Dies bedeute aber zunächst nur, dass Sie den Rehantrag stellen müssen und nicht eigenmächtig zurück ziehen dürfen.
Die Krankenkasse selbst ist dann nicht berechtigt, die Umdeutung in eine vorgezogene Altersrente zu fordern. Hier käme dann tatsächlich nur die Umdeutung in eine EM-Rente in Betracht, dies aber nur, wenn ausreichend Befunde vorliegen, dass der Anspruch auch tatsächlich möglich wäre.
https://sozialversicherung-kompetent.de/krankenversicherung/leis…
Seitens der Rentenversicherung müsste dann geprüft werden, ob Ihnen tatsächlich eine EM-Rente zustehen würde. Da Sie aber gleichzeitig die Voraussetzungen für eine vorgezogene Altersrente bereits erfüllen, müssten auch diese Ansprüche geprüft werden.
Somit könnte es sein, dass Sie gleichzeitig Anspruch auf zwei Renten haben, von denen dann die höhere bezahlt werden müsste.
https://rvrecht.deutsche-rentenversicherung.de/SharedDocs/rvRech…
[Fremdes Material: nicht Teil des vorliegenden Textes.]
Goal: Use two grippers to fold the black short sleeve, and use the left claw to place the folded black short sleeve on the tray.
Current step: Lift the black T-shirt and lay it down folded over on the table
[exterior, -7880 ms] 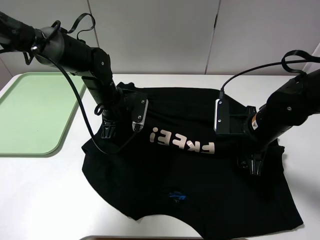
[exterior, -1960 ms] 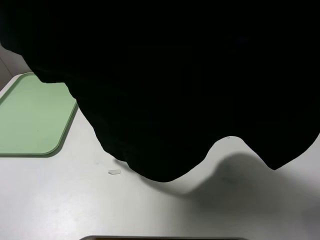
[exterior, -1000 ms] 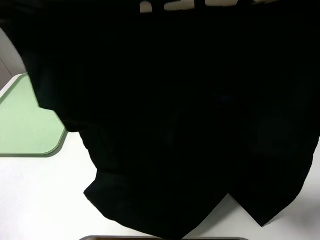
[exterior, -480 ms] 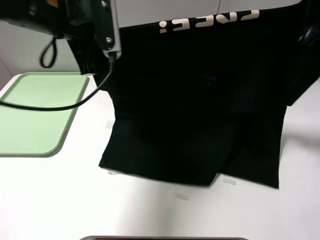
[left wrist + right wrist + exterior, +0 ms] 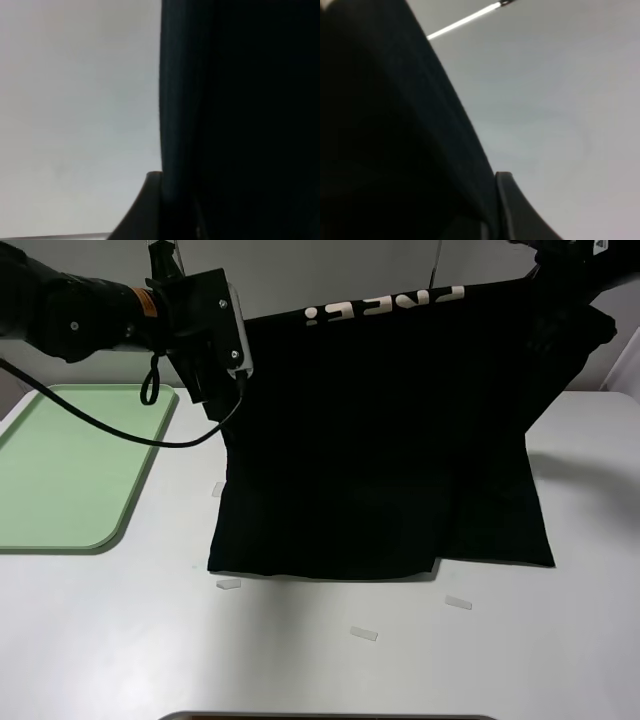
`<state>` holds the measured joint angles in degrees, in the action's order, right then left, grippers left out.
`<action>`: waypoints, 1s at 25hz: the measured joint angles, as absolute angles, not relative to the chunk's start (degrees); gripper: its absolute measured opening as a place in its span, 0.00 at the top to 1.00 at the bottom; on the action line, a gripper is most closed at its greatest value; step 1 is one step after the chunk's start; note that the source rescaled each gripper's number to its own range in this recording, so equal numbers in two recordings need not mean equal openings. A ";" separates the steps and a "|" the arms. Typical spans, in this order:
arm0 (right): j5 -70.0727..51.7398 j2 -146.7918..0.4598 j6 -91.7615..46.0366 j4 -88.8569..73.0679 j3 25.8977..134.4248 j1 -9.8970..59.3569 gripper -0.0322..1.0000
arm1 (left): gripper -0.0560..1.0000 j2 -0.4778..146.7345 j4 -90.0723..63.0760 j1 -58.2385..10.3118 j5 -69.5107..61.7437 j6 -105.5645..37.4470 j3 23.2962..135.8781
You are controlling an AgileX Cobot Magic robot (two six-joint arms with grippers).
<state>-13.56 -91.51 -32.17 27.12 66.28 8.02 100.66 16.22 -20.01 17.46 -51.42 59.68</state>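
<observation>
Three small white scraps [image 5: 364,634] lie on the white table [image 5: 300,680] in the foreground, just in front of the hem of the black short sleeve [image 5: 380,460]. The shirt hangs like a curtain, its lower edge resting on the tabletop. To the left, apart from the cloth, sits the pale green tray [image 5: 60,470]. Higher and farther back, the left claw [image 5: 248,330], silver bracket [image 5: 238,335] at its wrist and black cable [image 5: 150,435] looping below, is clamped on one upper corner of the shirt. The right gripper [image 5: 552,275] pinches the opposite corner. Dark fabric fills much of both wrist views. Pale lettering [image 5: 385,304] runs upside down along the raised top edge, before a light wall [image 5: 330,270].
</observation>
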 joint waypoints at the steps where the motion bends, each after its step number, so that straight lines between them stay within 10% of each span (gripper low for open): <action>1: -12.85 -92.05 -32.17 27.38 66.28 8.02 0.97 | 0.93 101.19 16.34 -19.74 18.10 -51.42 59.68; 10: -9.98 -94.59 -32.17 27.87 66.39 7.69 0.97 | 0.93 103.62 16.82 -19.10 20.13 -45.65 60.38; 25: -45.01 -94.42 -32.17 9.87 66.34 7.69 0.97 | 0.93 103.62 14.78 -29.76 -8.96 -36.58 60.64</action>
Allerdings kann der Leistungsfall für eine mögliche EM-Rente auch in der Vergangenheit liegen. Aber auch dies würde dann überprüft und könnte trotz zu berücksichtigender Abschläge aufgrund der Zuschläge dennoch höher ausfallen als die abschlagsfreie vorzeitige Altersrente.
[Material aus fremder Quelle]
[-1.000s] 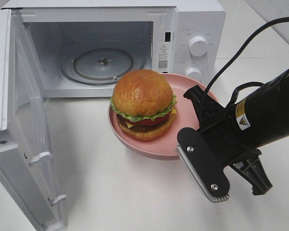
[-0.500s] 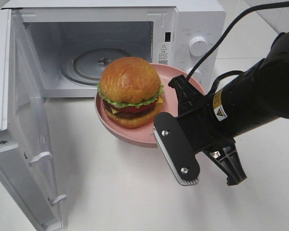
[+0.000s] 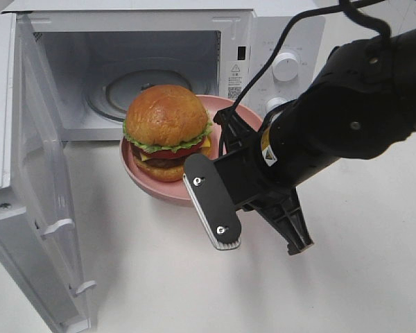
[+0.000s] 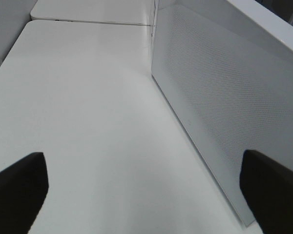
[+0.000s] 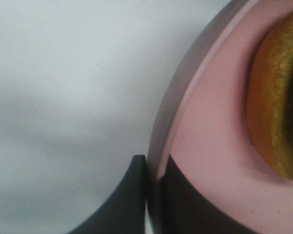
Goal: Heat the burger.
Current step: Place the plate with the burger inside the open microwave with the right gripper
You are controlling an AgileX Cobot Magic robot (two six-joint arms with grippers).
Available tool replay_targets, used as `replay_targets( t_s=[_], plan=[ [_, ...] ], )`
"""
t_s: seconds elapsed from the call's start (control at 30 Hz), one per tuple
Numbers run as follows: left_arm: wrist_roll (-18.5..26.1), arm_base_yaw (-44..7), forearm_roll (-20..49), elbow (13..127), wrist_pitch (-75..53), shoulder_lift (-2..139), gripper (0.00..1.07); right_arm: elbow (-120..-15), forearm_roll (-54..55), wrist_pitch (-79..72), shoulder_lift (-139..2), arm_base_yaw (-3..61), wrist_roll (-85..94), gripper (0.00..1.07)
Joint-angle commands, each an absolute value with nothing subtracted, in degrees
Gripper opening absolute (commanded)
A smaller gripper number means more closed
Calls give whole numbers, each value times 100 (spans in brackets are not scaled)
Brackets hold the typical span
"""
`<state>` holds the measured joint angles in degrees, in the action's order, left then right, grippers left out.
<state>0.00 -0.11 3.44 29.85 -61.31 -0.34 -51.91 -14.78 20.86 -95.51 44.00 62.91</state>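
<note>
Exterior high | burger (image 3: 166, 128) is seated on pink plate (image 3: 151, 189) | rim is pinched by right gripper (image 5: 155, 166) | white tabletop (image 3: 159, 277) is occupied by open microwave (image 3: 277, 38) | left gripper (image 4: 142, 158) is spread, nothing grasped

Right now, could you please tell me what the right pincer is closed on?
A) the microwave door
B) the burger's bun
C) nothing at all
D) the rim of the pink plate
D: in the right wrist view, the right pincer has one jaw on each side of the rim of the pink plate, while the burger sits untouched on the plate.
</note>
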Motion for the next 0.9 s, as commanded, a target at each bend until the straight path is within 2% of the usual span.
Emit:
replay_targets(
  t_s=[0.03,0.9],
  plan=[
    [0,6,390,2974,-6136,-120,100,-5420,-1536,1856,-9654,4423,6205,0],
    [0,6,390,2974,-6136,-120,100,-7214,-1696,2108,-11018,4423,5592,0]
  ],
)
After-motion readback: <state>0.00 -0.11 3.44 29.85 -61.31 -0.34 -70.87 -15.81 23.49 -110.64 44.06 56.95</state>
Ob es für Sie tatsächlich sinnvoll ist, bis zum Erreichen der Regelaltersrente 'auszuharren', weil diese etwas höher ist als eine Rente für besonders langjährig Versicherte, sollten Sie sich noch einmal ausrechnen lassen (zuständige DRV, Beratung telefonisch/persönlich). Immerhin verzichten Sie in dieser Zeit ja auf einen bereits bestehenden Rentenanspruch der evtl. doch höher ist als das Krankengeld (?).
Alles Gute!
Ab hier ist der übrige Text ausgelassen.